**Material shown**
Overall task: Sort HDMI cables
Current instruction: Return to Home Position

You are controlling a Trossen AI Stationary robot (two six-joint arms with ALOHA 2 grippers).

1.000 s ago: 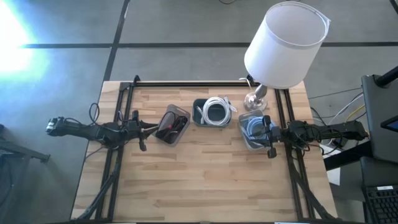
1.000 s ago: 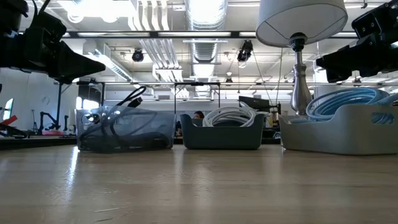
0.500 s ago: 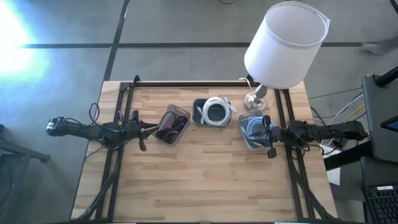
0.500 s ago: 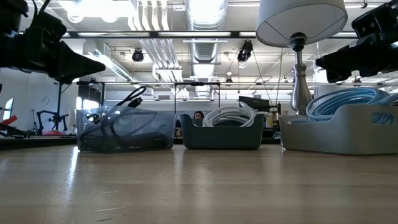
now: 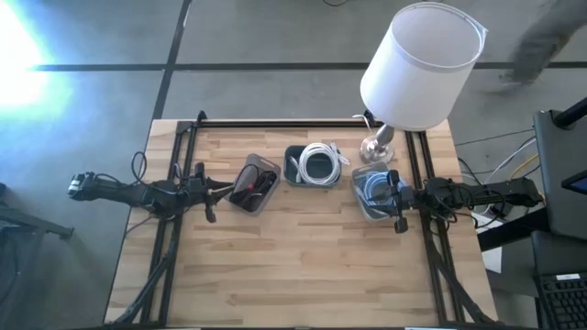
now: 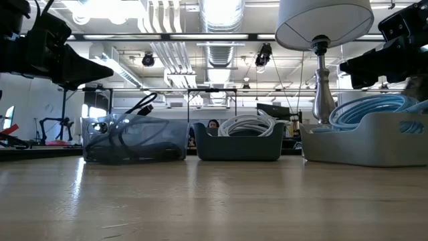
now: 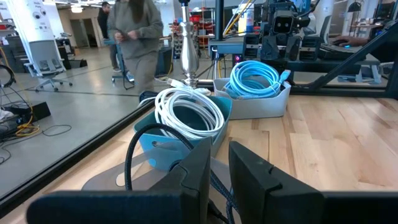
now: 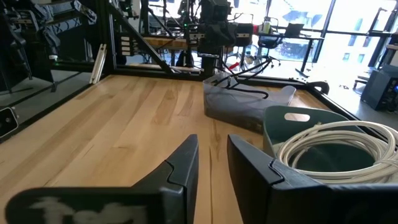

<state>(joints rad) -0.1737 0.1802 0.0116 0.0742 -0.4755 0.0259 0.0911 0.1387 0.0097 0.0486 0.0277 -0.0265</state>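
Observation:
Three bins stand in a row at the table's middle. A clear bin [image 5: 254, 186] [image 6: 134, 137] holds thin black cables. A dark blue bin [image 5: 317, 165] [image 7: 186, 118] holds white coils [image 8: 329, 146]. A light grey bin [image 5: 371, 191] [image 6: 368, 134] holds light-blue coils [image 7: 255, 81]. My left gripper [image 5: 213, 190] [image 7: 220, 149] hovers just left of the clear bin, shut and holding nothing. My right gripper [image 5: 394, 192] [image 8: 212, 146] hovers at the grey bin's right side, shut and holding nothing.
A lamp with a white shade [image 5: 417, 64] stands on its metal base [image 5: 376, 147] at the table's far right, behind the grey bin. Bare wood lies across the near half of the table [image 5: 303, 266]. A person [image 7: 137, 31] stands in the room beyond.
Both arms and all cables keep still. A blurred figure passes on the floor beyond the table's far right corner.

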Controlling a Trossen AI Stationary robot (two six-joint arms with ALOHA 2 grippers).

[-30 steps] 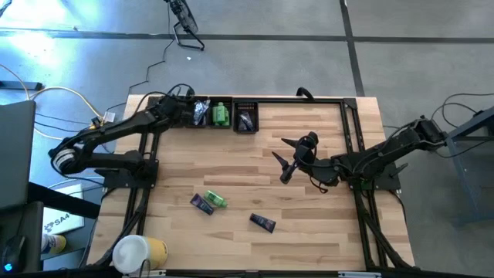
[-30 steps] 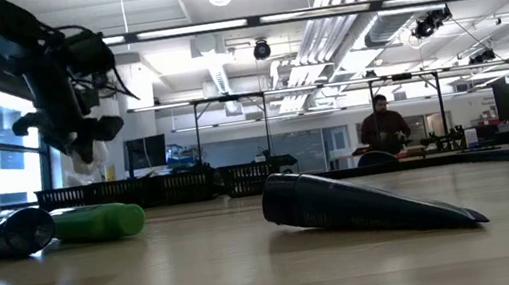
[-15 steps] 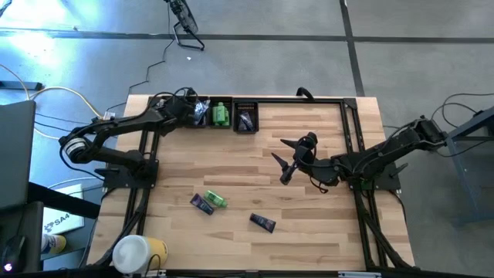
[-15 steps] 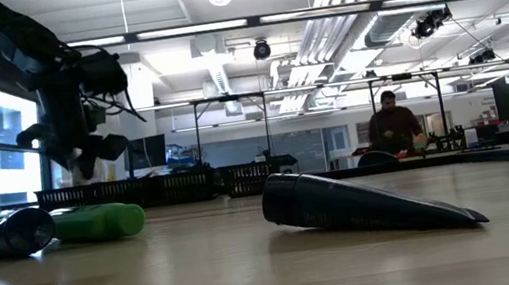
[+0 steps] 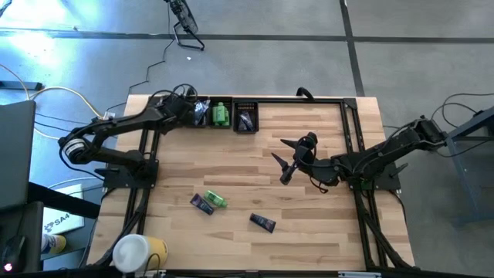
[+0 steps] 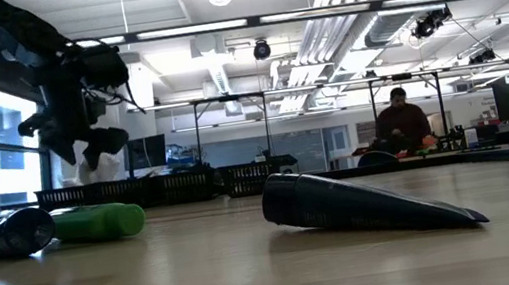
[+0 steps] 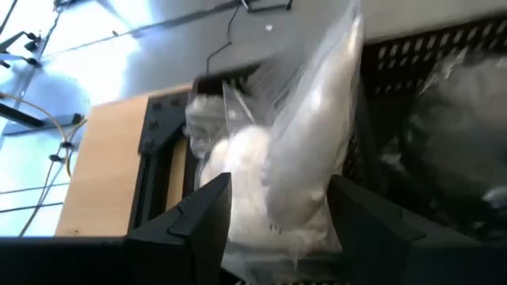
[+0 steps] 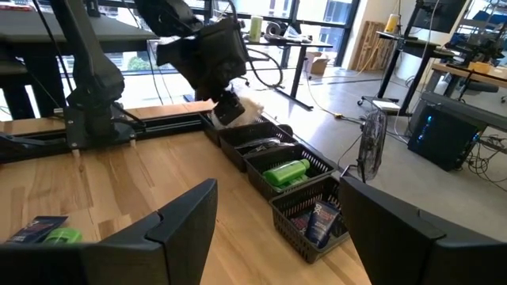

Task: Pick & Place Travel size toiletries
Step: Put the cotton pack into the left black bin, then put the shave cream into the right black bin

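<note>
No brand name or label could be read on any item; the only lettering was on a white box (image 5: 60,220) on the floor left of the table, too small to make out. Three black mesh bins stood in a row at the far edge of the wooden table (image 5: 255,170): the leftmost bin (image 5: 199,113) held clear-wrapped white packets, the middle bin (image 5: 222,114) held a green bottle (image 5: 221,115), and the rightmost bin (image 5: 246,117) held a dark sachet (image 5: 246,120). The left gripper (image 7: 277,218) hung over the leftmost bin, its fingers (image 7: 198,218) apart on either side of a white plastic-wrapped packet (image 7: 293,170) that stood between them; whether they touched it could not be told. The right gripper (image 5: 282,158) hovered above the middle of the table, fingers spread wide and holding nothing. On the near half of the table a second green bottle (image 5: 215,200) lay just beside a purple-black sachet (image 5: 202,204), and another dark sachet (image 5: 262,222) lay apart to their right. A large white-and-yellow cylinder (image 5: 139,252) sat at the near left corner.
</note>
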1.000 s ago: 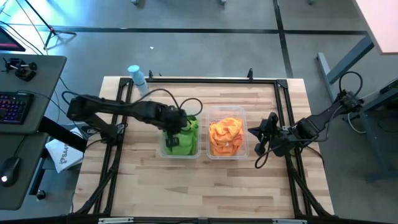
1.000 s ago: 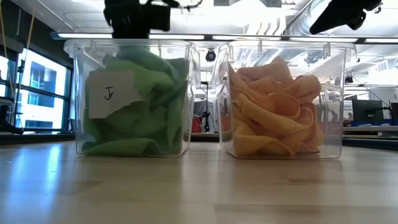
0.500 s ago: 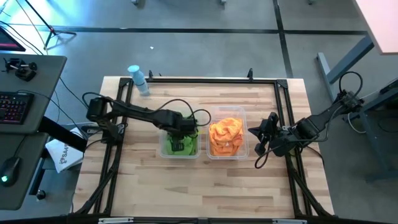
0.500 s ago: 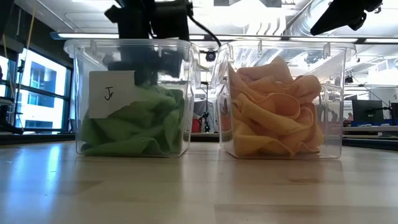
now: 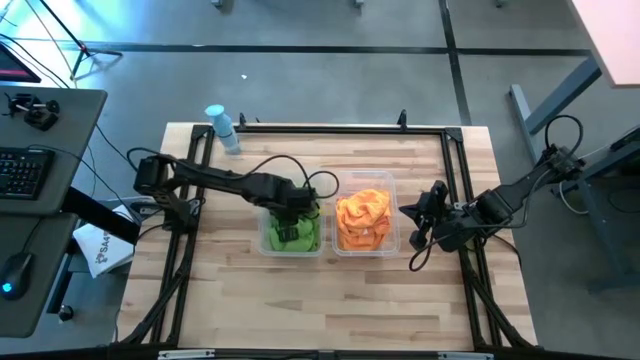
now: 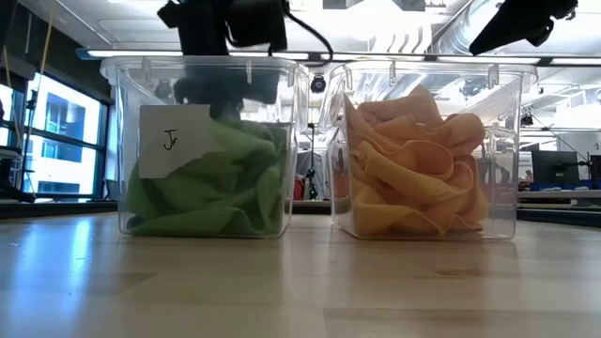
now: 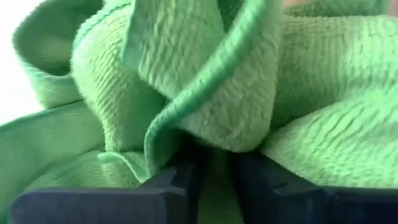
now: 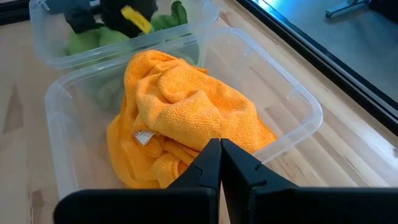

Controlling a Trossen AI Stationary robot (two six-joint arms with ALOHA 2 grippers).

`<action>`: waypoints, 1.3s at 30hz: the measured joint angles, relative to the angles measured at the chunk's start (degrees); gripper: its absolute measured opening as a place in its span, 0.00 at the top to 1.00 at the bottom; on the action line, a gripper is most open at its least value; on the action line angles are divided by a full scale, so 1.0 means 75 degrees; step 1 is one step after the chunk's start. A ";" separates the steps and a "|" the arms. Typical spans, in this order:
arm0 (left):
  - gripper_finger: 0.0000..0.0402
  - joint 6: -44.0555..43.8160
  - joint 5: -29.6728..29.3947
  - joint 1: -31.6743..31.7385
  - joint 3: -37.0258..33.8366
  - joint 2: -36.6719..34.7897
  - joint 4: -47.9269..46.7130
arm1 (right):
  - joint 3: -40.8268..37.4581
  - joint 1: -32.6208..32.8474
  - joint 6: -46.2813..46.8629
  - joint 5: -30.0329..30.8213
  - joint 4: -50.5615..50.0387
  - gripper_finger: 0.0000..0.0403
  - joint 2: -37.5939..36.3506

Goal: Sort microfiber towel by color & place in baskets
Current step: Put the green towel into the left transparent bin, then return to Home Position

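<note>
Green microfiber towels [image 6: 211, 183] fill the left clear basket [image 5: 263, 243], which carries a white label [image 6: 174, 141]. Orange towels [image 5: 362, 218] lie heaped in the right basket [image 5: 393, 200]. My left gripper [image 5: 291, 212] reaches down inside the green basket, nearly shut, with green cloth [image 7: 214, 186] between its fingers. It also shows as my left gripper [image 6: 225, 89] in the low view, on top of the green pile. My right gripper [image 5: 408, 212] hangs shut above the table just right of the orange basket, and the right wrist view shows this gripper [image 8: 221, 158] facing the orange pile. My left gripper has a fold of the topmost green towel [image 7: 205, 134] pinched between its two fingers [image 7: 180, 183]. It comes from above, pointing down into the basket. The towel is bunched and slack and rests on the other green towels; how many layers are caught I cannot tell.
A small pale-blue bottle [image 5: 222, 125] stands near the table's far left corner. A printed white sheet [image 5: 100, 250] lies off the table's left edge, beside a desk with a keyboard [image 5: 22, 172]. Bare wood stretches along the near side [image 5: 320, 300].
My left gripper went down into the green basket and pushed the tall green pile low, then rose a little. The pile has sprung partly back up. The green basket has slid slightly along the table.
</note>
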 joint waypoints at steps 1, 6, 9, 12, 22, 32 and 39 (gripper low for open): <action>0.80 -0.0002 -0.0002 0.0002 0.0000 -0.0081 0.0009 | 0.0000 0.0001 0.0001 0.0000 -0.0006 0.99 0.0003; 0.73 -0.0002 -0.0016 -0.0001 0.0000 -0.0767 -0.0070 | 0.0000 0.0003 -0.0009 -0.0025 -0.0022 0.99 0.0006; 0.73 -0.0047 -0.0035 -0.0001 0.0002 -0.1384 -0.0072 | 0.0000 0.0003 -0.0005 -0.0029 -0.0060 0.99 0.0006; 0.73 -0.0179 -0.0249 -0.0004 0.0003 -0.2034 -0.0115 | 0.0000 0.0002 -0.0023 -0.0042 -0.0185 0.99 0.0006; 0.73 0.0654 -0.0666 -0.0001 0.0009 -0.3763 -0.0586 | 0.0000 0.0003 -0.0195 -0.0342 -0.0690 0.99 0.0009; 0.79 0.0465 -0.0615 0.0002 -0.1935 -0.5706 0.0207 | 0.0000 0.0001 -0.0165 -0.0141 -0.1285 0.99 0.0009; 0.98 0.0597 -0.0154 0.0002 -0.4400 -0.8103 0.2272 | 0.0000 0.0001 -0.0222 0.0009 -0.1283 0.99 0.0009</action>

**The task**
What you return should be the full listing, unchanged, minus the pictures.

**Completed exercise**
Overall task: Sort HDMI cables
Current instruction: Return to Home Position

You are controlling a Trossen AI Stationary robot (two six-joint arms with ALOHA 2 grippers).

1.000 s ago: 
1.000 s ago: 
0.500 s ago: 
0.500 s ago: 
now: 
now: 
now: 
now: 

<state>(joints rad) -0.1737 0.1802 0.0116 0.0742 -0.4755 0.0259 0.0911 0.1387 0.0097 0.0486 0.0277 -0.0265</state>
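Observation:
Three bins stand in a row at the table's middle. A clear bin [image 5: 254, 186] [image 6: 134, 137] holds thin black cables. A dark blue bin [image 5: 317, 165] [image 7: 186, 118] holds white coils [image 8: 329, 146]. A light grey bin [image 5: 371, 191] [image 6: 368, 134] holds light-blue coils [image 7: 255, 81]. My left gripper [image 5: 213, 190] [image 7: 220, 149] hovers just left of the clear bin, shut and holding nothing. My right gripper [image 5: 394, 192] [image 8: 212, 146] hovers at the grey bin's right side, shut and holding nothing.
A lamp with a white shade [image 5: 417, 64] stands on its metal base [image 5: 376, 147] at the table's far right, behind the grey bin. Bare wood lies across the near half of the table [image 5: 303, 266]. A person [image 7: 137, 31] stands in the room beyond.
Both arms and all cables keep still. A blurred figure passes on the floor beyond the table's far right corner.
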
Controlling a Trossen AI Stationary robot (two six-joint arms with ALOHA 2 grippers).

[-30 steps] 
[-30 steps] 
[-15 steps] 
[-15 steps] 
[+0 steps] 
[+0 steps] 
[+0 steps] 
[+0 steps] 

Task: Pick & Place Travel size toiletries
Step: Put the cotton pack into the left black bin, then put the shave cream into the right black bin

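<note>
No brand name or label could be read on any item; the only lettering was on a white box (image 5: 60,220) on the floor left of the table, too small to make out. Three black mesh bins stood in a row at the far edge of the wooden table (image 5: 255,170): the leftmost bin (image 5: 199,113) held clear-wrapped white packets, the middle bin (image 5: 222,114) held a green bottle (image 5: 221,115), and the rightmost bin (image 5: 246,117) held a dark sachet (image 5: 246,120). The left gripper (image 7: 277,218) hung over the leftmost bin, its fingers (image 7: 198,218) apart on either side of a white plastic-wrapped packet (image 7: 293,170) that stood between them; whether they touched it could not be told. The right gripper (image 5: 282,158) hovered above the middle of the table, fingers spread wide and holding nothing. On the near half of the table a second green bottle (image 5: 215,200) lay just beside a purple-black sachet (image 5: 202,204), and another dark sachet (image 5: 262,222) lay apart to their right. A large white-and-yellow cylinder (image 5: 139,252) sat at the near left corner.
</note>
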1.000 s ago: 
1.000 s ago: 
0.500 s ago: 
0.500 s ago: 
now: 
now: 
now: 
now: 

Controlling a Trossen AI Stationary robot (two six-joint arms with ALOHA 2 grippers).

`<action>`: waypoints, 1.3s at 30hz: the measured joint angles, relative to the angles measured at the chunk's start (degrees); gripper: its absolute measured opening as a place in its span, 0.00 at the top to 1.00 at the bottom; on the action line, a gripper is most open at its least value; on the action line angles are divided by a full scale, so 1.0 means 75 degrees; step 1 is one step after the chunk's start. A ";" separates the steps and a "|" the arms. Typical spans, in this order:
arm0 (left):
  - gripper_finger: 0.0000..0.0402
  - joint 6: -44.0555..43.8160
  - joint 5: -29.6728..29.3947
  - joint 1: -31.6743..31.7385
  - joint 3: -37.0258..33.8366
  - joint 2: -36.6719..34.7897
  - joint 4: -47.9269..46.7130
arm1 (right):
  - joint 3: -40.8268..37.4581
  - joint 1: -32.6208..32.8474
  - joint 6: -46.2813..46.8629
  - joint 5: -30.0329..30.8213
  - joint 4: -50.5615..50.0387
  - gripper_finger: 0.0000..0.0403
  - joint 2: -37.5939..36.3506

Goal: Sort microfiber towel by color & place in baskets
Current step: Put the green towel into the left transparent bin, then return to Home Position

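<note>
Green microfiber towels [image 6: 211, 183] fill the left clear basket [image 5: 263, 243], which carries a white label [image 6: 174, 141]. Orange towels [image 5: 362, 218] lie heaped in the right basket [image 5: 393, 200]. My left gripper [image 5: 291, 212] reaches down inside the green basket, nearly shut, with green cloth [image 7: 214, 186] between its fingers. It also shows as my left gripper [image 6: 225, 89] in the low view, on top of the green pile. My right gripper [image 5: 408, 212] hangs shut above the table just right of the orange basket, and the right wrist view shows this gripper [image 8: 221, 158] facing the orange pile. My left gripper has a fold of the topmost green towel [image 7: 205, 134] pinched between its two fingers [image 7: 180, 183]. It comes from above, pointing down into the basket. The towel is bunched and slack and rests on the other green towels; how many layers are caught I cannot tell.
A small pale-blue bottle [image 5: 222, 125] stands near the table's far left corner. A printed white sheet [image 5: 100, 250] lies off the table's left edge, beside a desk with a keyboard [image 5: 22, 172]. Bare wood stretches along the near side [image 5: 320, 300].
My left gripper went down into the green basket and pushed the tall green pile low, then rose a little. The pile has sprung partly back up. The green basket has slid slightly along the table.
</note>
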 joint waypoints at steps 1, 6, 9, 12, 22, 32 and 39 (gripper low for open): <action>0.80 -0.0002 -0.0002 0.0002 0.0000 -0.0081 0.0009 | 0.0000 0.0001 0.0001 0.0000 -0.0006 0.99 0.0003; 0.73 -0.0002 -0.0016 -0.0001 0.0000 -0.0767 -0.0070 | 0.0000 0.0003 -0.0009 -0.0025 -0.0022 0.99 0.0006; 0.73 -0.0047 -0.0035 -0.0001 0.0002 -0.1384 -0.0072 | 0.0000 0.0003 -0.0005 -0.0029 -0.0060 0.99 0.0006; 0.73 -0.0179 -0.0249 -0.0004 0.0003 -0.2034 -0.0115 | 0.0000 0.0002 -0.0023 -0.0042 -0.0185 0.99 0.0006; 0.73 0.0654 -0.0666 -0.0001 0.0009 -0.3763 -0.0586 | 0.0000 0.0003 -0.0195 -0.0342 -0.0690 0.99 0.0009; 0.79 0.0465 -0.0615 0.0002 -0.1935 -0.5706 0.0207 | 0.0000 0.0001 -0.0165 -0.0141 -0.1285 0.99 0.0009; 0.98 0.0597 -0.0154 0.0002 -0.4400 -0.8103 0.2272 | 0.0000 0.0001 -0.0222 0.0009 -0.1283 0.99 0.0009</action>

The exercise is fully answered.